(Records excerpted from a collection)
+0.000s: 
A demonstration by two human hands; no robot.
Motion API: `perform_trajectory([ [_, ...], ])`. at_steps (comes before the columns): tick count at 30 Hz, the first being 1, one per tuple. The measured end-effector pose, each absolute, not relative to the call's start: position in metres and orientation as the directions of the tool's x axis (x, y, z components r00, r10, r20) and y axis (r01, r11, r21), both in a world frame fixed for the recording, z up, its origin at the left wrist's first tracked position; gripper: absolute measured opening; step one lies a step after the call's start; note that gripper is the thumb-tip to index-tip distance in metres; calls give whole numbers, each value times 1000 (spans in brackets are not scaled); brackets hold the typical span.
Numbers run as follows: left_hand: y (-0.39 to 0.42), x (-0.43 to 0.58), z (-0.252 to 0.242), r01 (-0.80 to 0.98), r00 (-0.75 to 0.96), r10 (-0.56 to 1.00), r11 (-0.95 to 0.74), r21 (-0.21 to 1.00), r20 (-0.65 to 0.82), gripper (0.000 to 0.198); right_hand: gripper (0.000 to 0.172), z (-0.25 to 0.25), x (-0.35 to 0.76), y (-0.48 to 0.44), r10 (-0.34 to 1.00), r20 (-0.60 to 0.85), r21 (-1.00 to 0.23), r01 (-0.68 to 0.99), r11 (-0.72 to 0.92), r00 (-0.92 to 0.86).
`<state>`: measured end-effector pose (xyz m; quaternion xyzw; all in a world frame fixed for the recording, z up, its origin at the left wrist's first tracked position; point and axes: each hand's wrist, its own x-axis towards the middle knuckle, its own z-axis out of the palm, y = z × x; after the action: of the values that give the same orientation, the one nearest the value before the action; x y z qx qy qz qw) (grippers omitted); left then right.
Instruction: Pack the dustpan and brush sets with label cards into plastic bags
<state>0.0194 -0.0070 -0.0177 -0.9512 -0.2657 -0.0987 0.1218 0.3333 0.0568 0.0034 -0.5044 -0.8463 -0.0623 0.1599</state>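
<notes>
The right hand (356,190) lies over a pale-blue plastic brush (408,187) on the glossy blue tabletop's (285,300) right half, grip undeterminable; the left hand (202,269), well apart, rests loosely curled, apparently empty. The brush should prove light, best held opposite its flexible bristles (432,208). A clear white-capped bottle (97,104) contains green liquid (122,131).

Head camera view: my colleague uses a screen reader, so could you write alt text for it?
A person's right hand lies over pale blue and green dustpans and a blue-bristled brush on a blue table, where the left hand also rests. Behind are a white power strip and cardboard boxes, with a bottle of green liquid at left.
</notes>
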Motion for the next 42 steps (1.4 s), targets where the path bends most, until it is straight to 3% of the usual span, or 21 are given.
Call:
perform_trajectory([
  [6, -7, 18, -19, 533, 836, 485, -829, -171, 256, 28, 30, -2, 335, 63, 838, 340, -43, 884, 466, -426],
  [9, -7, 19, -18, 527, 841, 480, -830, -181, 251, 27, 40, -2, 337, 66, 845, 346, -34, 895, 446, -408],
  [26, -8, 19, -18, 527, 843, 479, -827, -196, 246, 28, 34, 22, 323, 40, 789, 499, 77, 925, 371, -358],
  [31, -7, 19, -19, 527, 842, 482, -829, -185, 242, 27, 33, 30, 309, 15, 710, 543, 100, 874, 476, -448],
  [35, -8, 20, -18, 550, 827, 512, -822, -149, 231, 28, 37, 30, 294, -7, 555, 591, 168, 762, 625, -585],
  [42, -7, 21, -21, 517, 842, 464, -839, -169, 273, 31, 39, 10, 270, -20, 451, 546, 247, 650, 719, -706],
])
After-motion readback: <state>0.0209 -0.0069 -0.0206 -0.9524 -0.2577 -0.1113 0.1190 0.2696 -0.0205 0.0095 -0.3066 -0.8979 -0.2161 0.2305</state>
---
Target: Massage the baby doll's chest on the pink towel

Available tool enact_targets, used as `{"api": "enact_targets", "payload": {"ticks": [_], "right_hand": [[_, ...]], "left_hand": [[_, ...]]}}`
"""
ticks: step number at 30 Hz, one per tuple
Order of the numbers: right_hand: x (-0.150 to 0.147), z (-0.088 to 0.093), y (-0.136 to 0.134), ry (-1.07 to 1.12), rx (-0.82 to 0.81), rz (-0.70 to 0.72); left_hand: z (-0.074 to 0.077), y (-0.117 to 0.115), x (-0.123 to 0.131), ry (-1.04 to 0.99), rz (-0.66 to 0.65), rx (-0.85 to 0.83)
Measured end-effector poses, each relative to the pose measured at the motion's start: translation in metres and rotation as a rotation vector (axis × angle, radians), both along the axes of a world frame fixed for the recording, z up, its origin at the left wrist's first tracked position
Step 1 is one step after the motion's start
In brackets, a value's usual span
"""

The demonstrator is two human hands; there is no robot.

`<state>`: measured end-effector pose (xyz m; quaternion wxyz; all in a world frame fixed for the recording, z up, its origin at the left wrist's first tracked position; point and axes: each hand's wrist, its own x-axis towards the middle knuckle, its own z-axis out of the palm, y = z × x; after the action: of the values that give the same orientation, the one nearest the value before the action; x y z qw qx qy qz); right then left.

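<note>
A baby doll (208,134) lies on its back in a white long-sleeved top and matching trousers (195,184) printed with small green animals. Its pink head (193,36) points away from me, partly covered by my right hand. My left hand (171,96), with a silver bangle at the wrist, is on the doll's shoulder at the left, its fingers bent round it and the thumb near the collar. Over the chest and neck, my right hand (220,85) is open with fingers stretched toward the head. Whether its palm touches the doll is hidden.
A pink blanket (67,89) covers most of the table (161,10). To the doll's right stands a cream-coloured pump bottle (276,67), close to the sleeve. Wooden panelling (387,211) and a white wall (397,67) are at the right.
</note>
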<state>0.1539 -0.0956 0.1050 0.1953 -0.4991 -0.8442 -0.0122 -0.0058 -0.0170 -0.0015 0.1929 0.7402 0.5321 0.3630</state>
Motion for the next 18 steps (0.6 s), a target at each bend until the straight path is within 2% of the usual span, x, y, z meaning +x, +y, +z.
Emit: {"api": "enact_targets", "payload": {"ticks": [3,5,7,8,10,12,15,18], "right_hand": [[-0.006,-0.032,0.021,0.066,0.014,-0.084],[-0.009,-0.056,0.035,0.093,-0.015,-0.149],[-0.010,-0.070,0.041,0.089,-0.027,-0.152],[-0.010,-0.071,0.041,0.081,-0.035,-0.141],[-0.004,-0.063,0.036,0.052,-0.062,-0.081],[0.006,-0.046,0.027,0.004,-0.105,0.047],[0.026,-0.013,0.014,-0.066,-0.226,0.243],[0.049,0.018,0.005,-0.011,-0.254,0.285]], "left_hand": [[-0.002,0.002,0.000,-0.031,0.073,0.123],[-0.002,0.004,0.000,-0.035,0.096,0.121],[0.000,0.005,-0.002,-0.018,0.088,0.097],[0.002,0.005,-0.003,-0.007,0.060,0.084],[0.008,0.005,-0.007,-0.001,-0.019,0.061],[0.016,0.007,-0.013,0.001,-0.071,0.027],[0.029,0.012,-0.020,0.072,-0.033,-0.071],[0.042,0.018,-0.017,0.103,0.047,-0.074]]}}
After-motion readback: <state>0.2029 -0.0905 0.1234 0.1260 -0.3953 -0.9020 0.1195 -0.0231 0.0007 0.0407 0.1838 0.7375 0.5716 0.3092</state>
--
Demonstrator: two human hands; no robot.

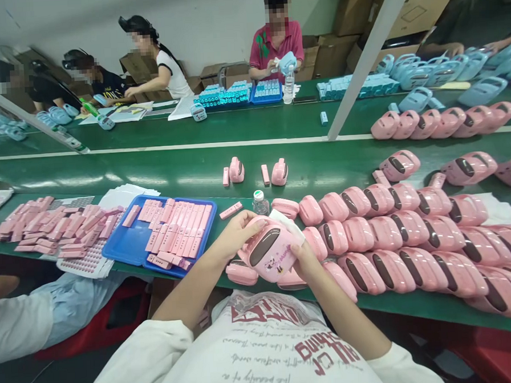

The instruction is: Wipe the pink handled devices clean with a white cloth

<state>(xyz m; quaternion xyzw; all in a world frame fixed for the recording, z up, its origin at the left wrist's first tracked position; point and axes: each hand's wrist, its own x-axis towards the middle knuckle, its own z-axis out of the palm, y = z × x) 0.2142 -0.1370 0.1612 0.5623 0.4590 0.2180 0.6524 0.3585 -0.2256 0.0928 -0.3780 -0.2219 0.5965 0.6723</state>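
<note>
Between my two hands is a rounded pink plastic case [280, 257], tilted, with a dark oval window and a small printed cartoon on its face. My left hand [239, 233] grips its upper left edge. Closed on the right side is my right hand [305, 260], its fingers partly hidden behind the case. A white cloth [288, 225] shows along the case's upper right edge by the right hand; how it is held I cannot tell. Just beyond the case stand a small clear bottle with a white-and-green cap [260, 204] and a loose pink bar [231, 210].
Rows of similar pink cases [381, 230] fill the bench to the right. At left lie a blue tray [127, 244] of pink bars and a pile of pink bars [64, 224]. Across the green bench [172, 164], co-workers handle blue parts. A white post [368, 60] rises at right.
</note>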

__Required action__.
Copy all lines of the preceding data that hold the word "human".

__Task response__.
A demonstration by two human hands; no robot.
The demonstrator is two human hands; there is no robot.
Demonstrator: two human hands; no robot.

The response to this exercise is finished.